A former female police officer, suspecting randy colleagues were abusing Minnesota’s driver’s license database to look her up, discovered that 104 officers in 18 different agencies across the state had accessed her driver’s license record 425 times, using the state database as their personal Facebook service.
An audit found that officers in the Dakota County Sheriff’s office, Bloomington Police, and state troopers, were among those who illegally accessed the file of Anne Marie Rasmusson over the course of nearly four years. There were 24 police officers in Minneapolis who accessed her record 133 times, and 42 officers in St. Paul who looked her up 175 times. A female officer in St. Paul looked up Rasmusson’s record 30 times over the course of two years.
The cops could be fired if an internal investigation finds that they violated a federal privacy law, in what could be one of the largest private data breaches by law enforcement in history, according to the Minneapolis independent paper City Pages, which broke the story.
“There is nothing that I would say about this driver’s license photo or any of my previous ones that in any way would deserve the attention that they’ve gotten,” Rasmusson told the paper. “I can’t begin to understand what people were thinking.”
Rasmusson, who is planning to file a lawsuit, maintains that the activity is symptomatic of a larger problem involving data abuses by police and fears retribution from officers for bringing the problem to light. Rasmusson’s complaint, to be filed in federal court in Minnesota in a few weeks, alleges that the officers violated, among other things, the federal Drivers Privacy Protection Act, which Congress passed in 1994 after actress Rebecca Schaeffer was killed by a stalker who obtained her home address through her driver’s license record.
The Act prohibits states from disclosing personal information that drivers submit to obtain a driver’s license, including their photograph, Social Security number, name, address, phone number, and medical or disability information.
Rasmusson, a former police officer with the St. Paul Police Department, who was known by colleagues as “Bubbles” because of her effusive personality, took a medical retirement several years ago after suffering a work-related injury.
She first became aware that other officers were using the database to look her up when a former police academy colleague mentioned to her in 2009 that he and his partner had used their squad car computer to view her driver’s license photo. The guy told her he thought she looked great. Rasmusson had once been overweight, but had undergone a dramatic makeover since last seeing him, according to City Pages.
Later, she heard from a cop she’d briefly met years before who suddenly texted her out of the blue to ask her out. This and other incidents over the years prompted her to contact the state’s Department of Public Safety in August 2011 asking if it was possible to restrict access to her driver’s license file. After telling someone in that department that she’d once heard that fellow officers had been looking up her file, a worker in the office investigated and found that her record had been accessed by cops repeatedly across the state going back to 2007.
Investigators began looking into the matter. One officer told investigators that he’d been out on patrol one day when his supervisor called his cellphone and indicated he should check out Rasmusson’s record. When investigators asked why he was told to run her record, the officer replied, “to look at her picture, um, and this had something, I believe the conversation surrounded plastic surgery that she had done.”
Another officer who’d looked at Rasmusson’s record 13 times over the years indicated he kept looking her up to compare her images to see if “she’s got a new look.”
So far, the discipline for the perpetrators has been light in most cases or non-existent.

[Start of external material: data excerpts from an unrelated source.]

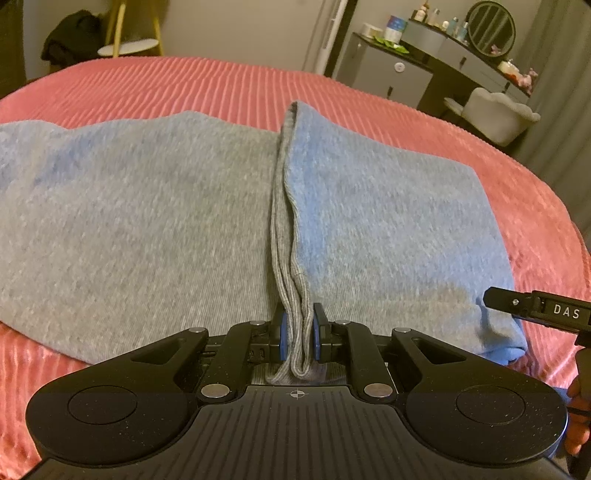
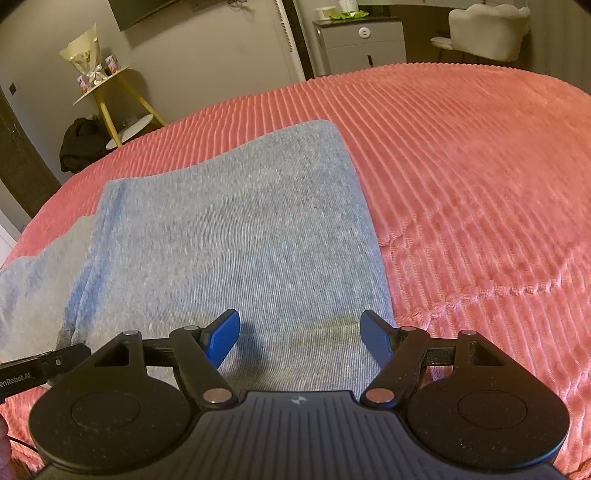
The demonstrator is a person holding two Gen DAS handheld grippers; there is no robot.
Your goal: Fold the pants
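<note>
Grey knit pants point(image 1: 147, 206) lie flat on the pink ribbed bedspread point(image 1: 221, 85). One part is folded over, its layered edge point(image 1: 286, 229) running away from me. My left gripper point(image 1: 297, 314) is shut on that edge at the near end. In the right wrist view the folded pants point(image 2: 236, 236) lie below my right gripper point(image 2: 299, 325), which is open, its blue pads point(image 2: 225, 336) hovering over the near edge of the cloth. The right gripper's side also shows in the left wrist view point(image 1: 535, 308).
The bedspread point(image 2: 461, 184) stretches wide to the right. Beyond the bed stand a yellow-legged side table point(image 2: 107, 92), a grey cabinet point(image 2: 362, 44), a white chair point(image 2: 484, 31) and a dresser with a round mirror point(image 1: 489, 27).
</note>
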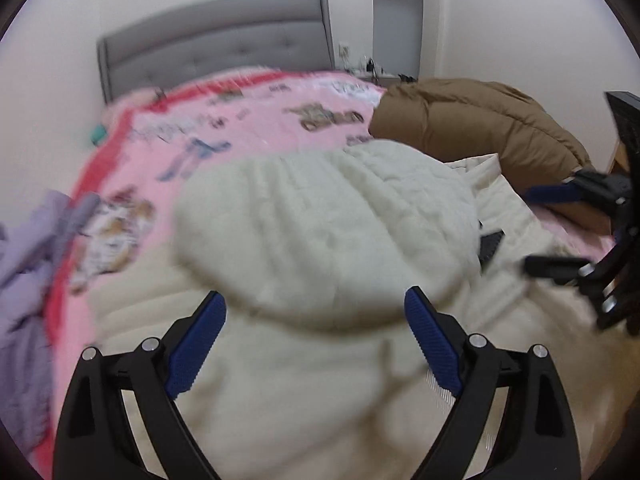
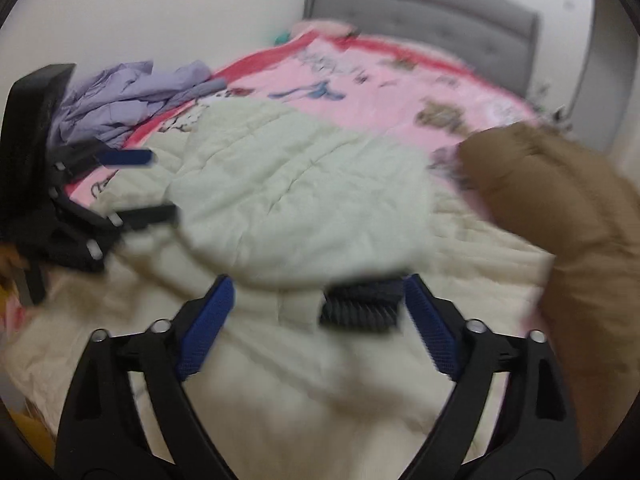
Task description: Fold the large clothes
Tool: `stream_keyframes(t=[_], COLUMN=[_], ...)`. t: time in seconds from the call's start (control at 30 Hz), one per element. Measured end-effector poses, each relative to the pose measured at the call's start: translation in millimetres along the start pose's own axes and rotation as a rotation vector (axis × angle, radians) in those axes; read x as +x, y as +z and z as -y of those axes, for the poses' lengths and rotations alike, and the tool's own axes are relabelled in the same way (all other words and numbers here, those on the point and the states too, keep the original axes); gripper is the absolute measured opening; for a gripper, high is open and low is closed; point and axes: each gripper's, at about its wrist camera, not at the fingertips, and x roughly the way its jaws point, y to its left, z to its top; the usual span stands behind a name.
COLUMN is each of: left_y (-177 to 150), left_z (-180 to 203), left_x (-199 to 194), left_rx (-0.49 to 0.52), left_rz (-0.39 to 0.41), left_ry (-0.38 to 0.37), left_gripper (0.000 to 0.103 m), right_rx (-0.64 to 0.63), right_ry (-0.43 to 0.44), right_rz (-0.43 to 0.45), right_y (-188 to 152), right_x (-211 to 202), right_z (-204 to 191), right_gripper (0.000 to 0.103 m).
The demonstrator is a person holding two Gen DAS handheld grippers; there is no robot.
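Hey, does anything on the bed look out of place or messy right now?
Yes: a lilac garment lies crumpled at the bed's edge, unfolded, and a small black ribbed object sits on the cream quilted coat; too blurred to identify.

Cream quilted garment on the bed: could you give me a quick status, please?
Both tongs, left and right, open, empty. Cream garment partly folded. Brown coat alongside.
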Motion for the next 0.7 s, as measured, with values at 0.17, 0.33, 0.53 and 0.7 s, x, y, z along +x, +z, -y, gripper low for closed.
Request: stream_keyframes(t=[0.17,0.33,0.53,0.7], left_y=[-66.7,-147.2,-214.5,-224.1], left_z=[-16.6,-30.0,-16.7,-18.6], left_x=[-82.1,-139.8,-164.4,-166.1], left_rx=[-0.04,-0.262,-0.442,-0.578], left_rz=[-0.092,-0.219,-0.318,-0.288], left_ry=[0.061,0.132,0.192,0.171], left_gripper=[0.091,0.093,0.093,0.093], right_rx=[0.011,0.121,0.312,0.518], right_ry=[-0.106,-0.147,-0.179,-0.136], right_rz=[-0.096,-0.201,-0.242,-0.198], right_y=[-67.1,-150.1,-208.1,-230.1], right_x=[-63.7,-113.2,-142.8,-150.5], right_z=[-1.5,2.7,24.2,51.9], right_gripper=[0.089,0.088,0.089,0.089])
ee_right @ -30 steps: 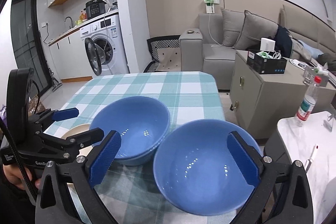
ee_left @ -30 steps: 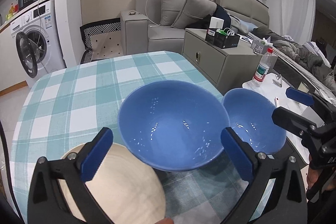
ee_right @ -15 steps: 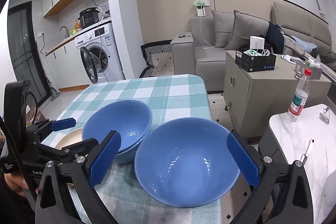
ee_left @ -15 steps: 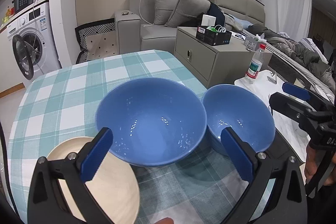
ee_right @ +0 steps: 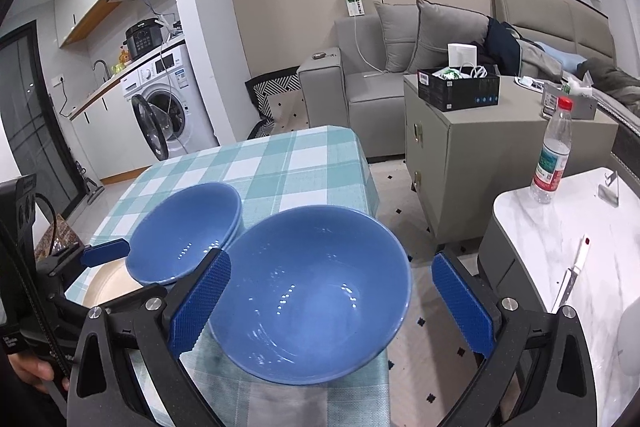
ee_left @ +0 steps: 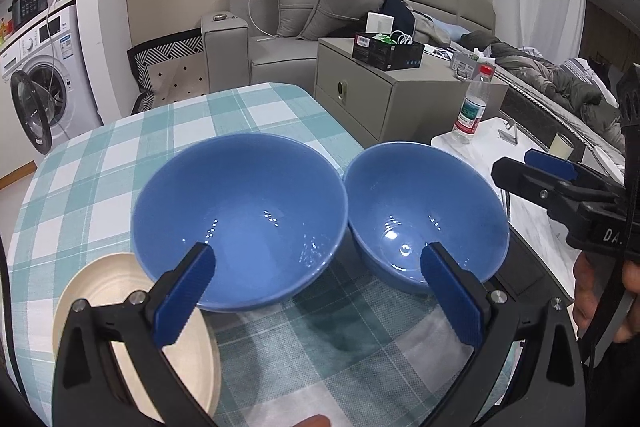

The officer who looked at Rasmusson’s record 13 times was subsequently demoted and received a five-day suspension, the harshest penalty anyone has received so far. Others have had warning letters placed in their files or were sent for training.
But according to City Pages, Minneapolis hasn’t disciplined any of the 24 officers who looked up Rasmusson’s record, and St. Paul absolved four of its officers. The city is still considering discipline for 38 others under investigation.
A former U.S. State Department research analyst fared much worse in 2008 when he was was charged under the Computer Fraud and Abuse Act for illegally accessing the passport files of presidential candidates and celebrities and was sentenced to one year of supervised release and ordered to perform 50 hours of community service.
Lawrence Yontz illegally accessed the passport records for then-presidential candidates Barack Obama, John McCain and Hillary Clinton, and admitted that between 2005 and 2008, he read the passport applications of “approximately 200 celebrities, athletes, actors, politicians and their immediate families, musicians, game show contestants, members of the media corps, prominent business professionals, colleagues, associates, neighbors and individuals identified in the press,” according to the Justice Department.
Yontz claimed his illegal snooping was “idle curiosity.”